[Source data]
##############################

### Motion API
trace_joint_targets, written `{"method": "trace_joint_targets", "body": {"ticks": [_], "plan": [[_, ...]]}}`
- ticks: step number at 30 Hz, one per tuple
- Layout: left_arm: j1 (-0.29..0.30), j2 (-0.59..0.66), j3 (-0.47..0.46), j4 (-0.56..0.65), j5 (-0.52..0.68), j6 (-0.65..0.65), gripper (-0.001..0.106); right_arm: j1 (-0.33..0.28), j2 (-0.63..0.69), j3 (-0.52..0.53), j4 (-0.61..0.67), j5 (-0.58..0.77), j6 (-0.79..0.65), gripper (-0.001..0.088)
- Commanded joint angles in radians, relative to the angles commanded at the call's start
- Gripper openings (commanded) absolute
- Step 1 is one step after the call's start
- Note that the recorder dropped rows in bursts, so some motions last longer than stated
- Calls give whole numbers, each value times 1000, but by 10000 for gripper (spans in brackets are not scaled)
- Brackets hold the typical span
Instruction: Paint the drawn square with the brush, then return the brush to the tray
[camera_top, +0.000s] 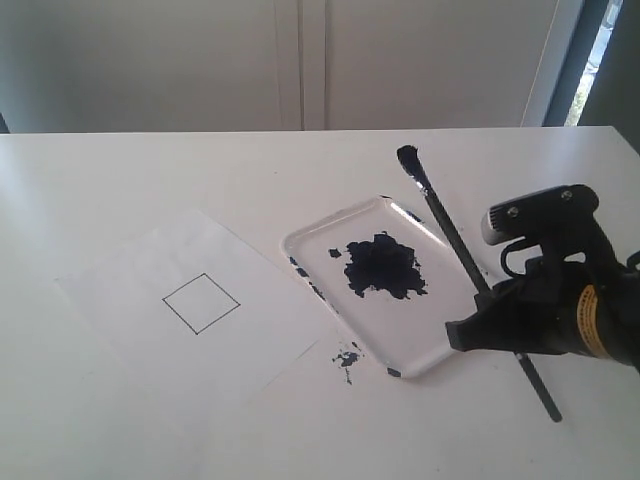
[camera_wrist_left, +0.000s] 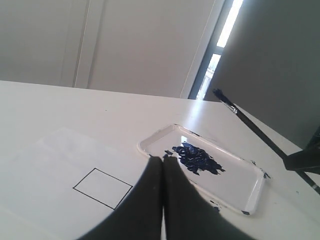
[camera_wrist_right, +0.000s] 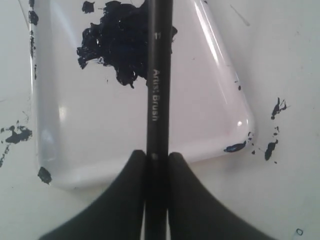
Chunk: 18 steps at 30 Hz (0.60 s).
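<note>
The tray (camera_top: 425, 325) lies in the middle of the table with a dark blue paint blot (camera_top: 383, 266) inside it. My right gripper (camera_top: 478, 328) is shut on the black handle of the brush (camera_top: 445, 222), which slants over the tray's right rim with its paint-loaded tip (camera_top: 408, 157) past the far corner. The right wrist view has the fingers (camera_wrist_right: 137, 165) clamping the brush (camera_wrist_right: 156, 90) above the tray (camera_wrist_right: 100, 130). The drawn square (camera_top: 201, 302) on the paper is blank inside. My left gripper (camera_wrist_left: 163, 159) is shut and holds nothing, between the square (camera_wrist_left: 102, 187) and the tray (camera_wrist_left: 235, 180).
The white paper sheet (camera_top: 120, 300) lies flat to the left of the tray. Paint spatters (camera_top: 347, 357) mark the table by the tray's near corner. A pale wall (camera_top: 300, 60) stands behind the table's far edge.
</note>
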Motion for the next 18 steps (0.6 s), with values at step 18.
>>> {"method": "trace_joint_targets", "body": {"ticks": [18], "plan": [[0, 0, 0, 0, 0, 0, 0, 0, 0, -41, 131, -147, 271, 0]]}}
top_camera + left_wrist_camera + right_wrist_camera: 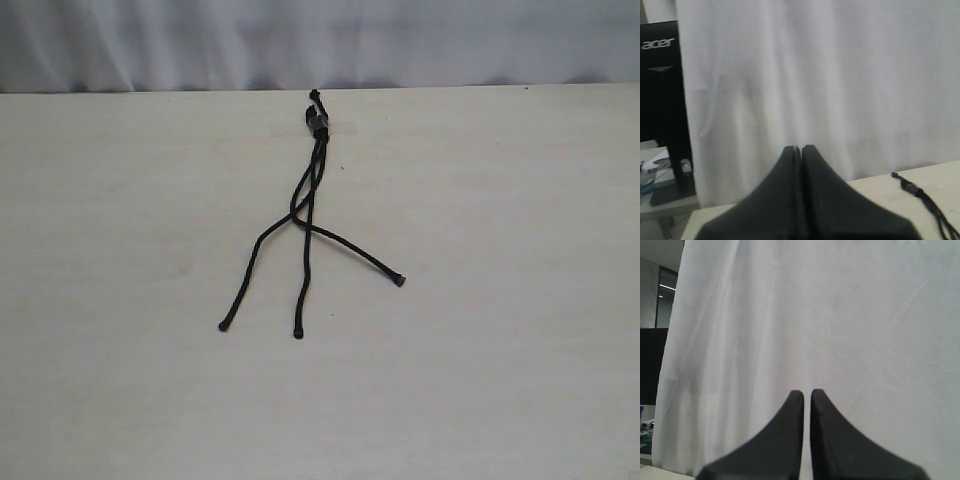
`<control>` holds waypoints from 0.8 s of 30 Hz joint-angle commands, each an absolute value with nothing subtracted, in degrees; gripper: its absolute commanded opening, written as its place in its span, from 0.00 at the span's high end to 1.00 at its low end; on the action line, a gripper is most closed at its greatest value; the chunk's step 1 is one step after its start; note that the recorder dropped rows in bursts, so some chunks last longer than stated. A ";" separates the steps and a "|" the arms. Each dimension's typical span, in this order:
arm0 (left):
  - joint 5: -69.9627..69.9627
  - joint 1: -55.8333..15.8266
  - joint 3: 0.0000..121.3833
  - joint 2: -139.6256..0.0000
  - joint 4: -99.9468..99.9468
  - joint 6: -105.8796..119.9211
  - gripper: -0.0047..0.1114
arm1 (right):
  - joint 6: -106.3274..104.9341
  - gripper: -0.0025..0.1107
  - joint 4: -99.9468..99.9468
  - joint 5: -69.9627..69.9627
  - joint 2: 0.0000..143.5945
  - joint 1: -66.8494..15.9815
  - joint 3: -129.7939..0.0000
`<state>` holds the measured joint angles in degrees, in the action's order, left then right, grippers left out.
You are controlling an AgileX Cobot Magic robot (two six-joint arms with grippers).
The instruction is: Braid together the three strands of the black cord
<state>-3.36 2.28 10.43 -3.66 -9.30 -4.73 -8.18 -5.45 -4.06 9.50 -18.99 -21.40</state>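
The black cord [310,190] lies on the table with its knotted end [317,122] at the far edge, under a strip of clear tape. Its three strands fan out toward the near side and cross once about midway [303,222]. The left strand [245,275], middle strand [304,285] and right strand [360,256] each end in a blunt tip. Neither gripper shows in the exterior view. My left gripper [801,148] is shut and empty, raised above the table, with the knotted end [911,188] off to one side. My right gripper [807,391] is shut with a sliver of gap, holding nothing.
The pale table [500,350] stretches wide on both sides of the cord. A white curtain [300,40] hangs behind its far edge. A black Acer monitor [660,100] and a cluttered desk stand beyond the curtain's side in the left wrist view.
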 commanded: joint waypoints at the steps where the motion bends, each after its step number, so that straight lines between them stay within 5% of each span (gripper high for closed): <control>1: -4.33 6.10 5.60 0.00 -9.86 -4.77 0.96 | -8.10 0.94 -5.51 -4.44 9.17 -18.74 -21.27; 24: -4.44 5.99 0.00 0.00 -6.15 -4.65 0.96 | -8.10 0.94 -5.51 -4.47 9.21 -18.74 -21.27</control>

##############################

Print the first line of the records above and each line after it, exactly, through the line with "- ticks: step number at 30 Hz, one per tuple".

Completed task =>
### Motion API
trace_joint_targets, written `{"method": "trace_joint_targets", "body": {"ticks": [_], "plan": [[_, ...]]}}`
- ticks: step number at 30 Hz, one per tuple

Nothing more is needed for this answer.